Her big sister is the yin to her yang. Z is less social, quiet and pensive. She also loves being outside, but prefers a shady spot on a blanket, nestled under a tree with an intimidating stack of books, lazily soaking up the day like a cat in a sunbeam. She loves sharing what she reads with the people she loves and wants to be a writer when she grows up. The half-written and illustrated stories peppered throughout our house tell me she’ll get there. 

Though it would be a lie to say every day is summer sunshine, these kids bring me so much joy I can’t imagine my life without them. 

Yet, I find myself worrying about it. 

I worry more than I think is normal. 

The thought often consumes me. 

It confronts me frequently in everyday moments. 

Back-to-school shopping used to be simple. Crayons, markers, folders, and Kleenex— so, so much Kleenex. But, something new is trending, and parents huddled in tight groups whisper about them: bulletproof backpacks. 

The notion feels vicious. Predatory… like companies preying on parents who lie awake, fearing back to school.

I open our garage so my girls can get to their toys, and I take a moment to straighten up. I heave my husband’s worn, old flak vest out of the messy walkway and put it with its cousins: towers of empty ammo cans recycled into storage, and a stack of out-of-date combat boots topped with haphazardly folded Air Force uniforms. 

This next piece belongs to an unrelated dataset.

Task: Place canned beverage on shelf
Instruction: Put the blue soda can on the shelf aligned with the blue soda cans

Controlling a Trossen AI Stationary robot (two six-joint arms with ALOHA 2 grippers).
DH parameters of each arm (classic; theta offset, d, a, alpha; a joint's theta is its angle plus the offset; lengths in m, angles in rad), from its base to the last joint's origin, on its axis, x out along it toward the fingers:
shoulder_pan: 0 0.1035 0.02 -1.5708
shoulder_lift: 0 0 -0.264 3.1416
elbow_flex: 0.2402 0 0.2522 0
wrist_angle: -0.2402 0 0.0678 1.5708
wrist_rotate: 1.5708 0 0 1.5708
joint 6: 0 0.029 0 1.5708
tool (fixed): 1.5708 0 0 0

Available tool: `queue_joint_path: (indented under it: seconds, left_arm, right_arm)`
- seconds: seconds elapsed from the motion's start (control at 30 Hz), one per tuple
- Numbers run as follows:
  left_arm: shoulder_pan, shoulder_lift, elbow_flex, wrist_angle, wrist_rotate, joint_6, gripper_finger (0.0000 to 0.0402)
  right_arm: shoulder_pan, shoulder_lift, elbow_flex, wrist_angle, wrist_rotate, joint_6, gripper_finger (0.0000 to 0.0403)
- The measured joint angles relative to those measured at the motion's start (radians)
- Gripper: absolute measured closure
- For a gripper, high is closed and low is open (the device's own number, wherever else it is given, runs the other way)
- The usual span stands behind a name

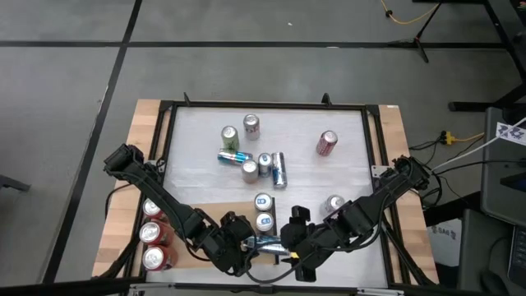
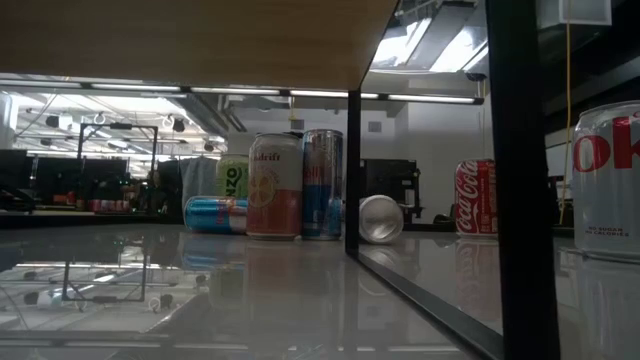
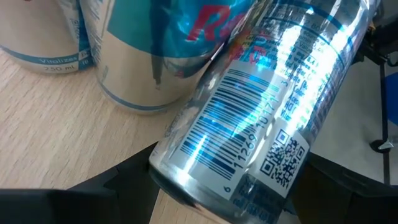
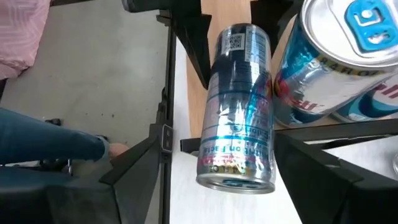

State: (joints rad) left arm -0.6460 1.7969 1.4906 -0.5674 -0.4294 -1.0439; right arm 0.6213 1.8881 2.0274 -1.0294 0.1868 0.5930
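A silver-and-blue can [image 1: 267, 243] lies level between my two grippers at the near edge of the table, over the right edge of the light-brown shelf [image 1: 197, 215]. My left gripper [image 1: 249, 244] is shut on the end with the barcode. My right gripper [image 4: 236, 163] is open. Its fingers stand on either side of the can's other end [image 4: 236, 180], and a gap shows on one side. Two blue-topped cans [image 1: 263, 211] stand upright on the shelf just beyond the held can. My left gripper pinches the can's side wall near its barcode end [image 3: 249, 180] between its two fingers [image 3: 106, 186]. The fingers slant down from the table's left and lie across the can. The can lies about level along the table's near edge. Whether it rests on the shelf I cannot tell.
Several cans stand or lie on the white table [image 1: 345, 177] farther back, among them a red one [image 1: 326, 143] and a silver one [image 1: 334, 203]. Three red cans [image 1: 152, 233] sit along the left wooden strip. A black frame [image 1: 374, 156] rims the table. A person's hand [image 4: 115, 148] shows beyond the near edge.
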Motion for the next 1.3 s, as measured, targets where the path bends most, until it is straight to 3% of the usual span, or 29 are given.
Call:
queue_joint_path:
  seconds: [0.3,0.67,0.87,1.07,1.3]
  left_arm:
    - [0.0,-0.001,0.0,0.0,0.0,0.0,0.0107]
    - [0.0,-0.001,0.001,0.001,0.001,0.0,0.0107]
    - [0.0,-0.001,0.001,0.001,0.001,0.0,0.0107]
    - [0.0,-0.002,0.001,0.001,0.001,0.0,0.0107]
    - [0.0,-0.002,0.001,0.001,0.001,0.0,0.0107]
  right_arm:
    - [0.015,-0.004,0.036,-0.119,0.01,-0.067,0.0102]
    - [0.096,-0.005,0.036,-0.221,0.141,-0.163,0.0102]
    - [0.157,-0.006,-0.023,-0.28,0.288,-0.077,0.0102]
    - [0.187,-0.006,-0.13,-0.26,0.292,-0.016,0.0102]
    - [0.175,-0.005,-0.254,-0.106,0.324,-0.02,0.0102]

I stop and lift the vest again, cautiously noting where the thick, protective plates fit inside. Google tells me the plates aren’t effective against pistols or rifles, but I can’t stop wondering if tucking the plates in their backpacks would give them an edge. Its weight pulls against my arm. It’s so heavy; a burden I am unsure my kids can bear.

I think about the backpacks.

 When the school year starts, my daughters participate in active shooter drills. They tell me how they crouched quietly in darkness, holding each other accountable for every whisper, hidden behind teachers and locked doors. 

“I got in trouble,” Z tells me. “I was crying, and my teacher told me you can’t cry in a drill. Being too loud could get someone hurt.”

There’s a Facebook post about a little boy turning down new light-up shoes because a shooter might see their flashing lights and find his class.

I think about the backpacks.

Months pass like this. Then a text: “Dismissal is likely to be delayed as we are investigating a situation inside our building. All students are safe. We will provide more information as we are able to.” 

I think about the backpacks.

Little morning fights over breakfast, over unbrushed hair, over missing socks, over untied shoes, seize in my throat like dry swallowing pills as I meet their embrace.

I tell them I am glad to see them. I tell them I am glad they’re safe. I tell them I love them. 

As we walk to the car, Tiny’s hand in my own, they mostly complain about the new school rules banning candy in goody bags. I commiserate with them, but I think about the backpacks.

When they are finally laid to rest, I can’t sleep. 

Though it would be a lie to say every day is summer sunshine, these kids bring me so much joy I cannot imagine my life without them. 

Yet, I find myself worrying about it. 

The thought often consumes me. 

It confronts me frequently. 

In everyday moments, I think about the backpacks.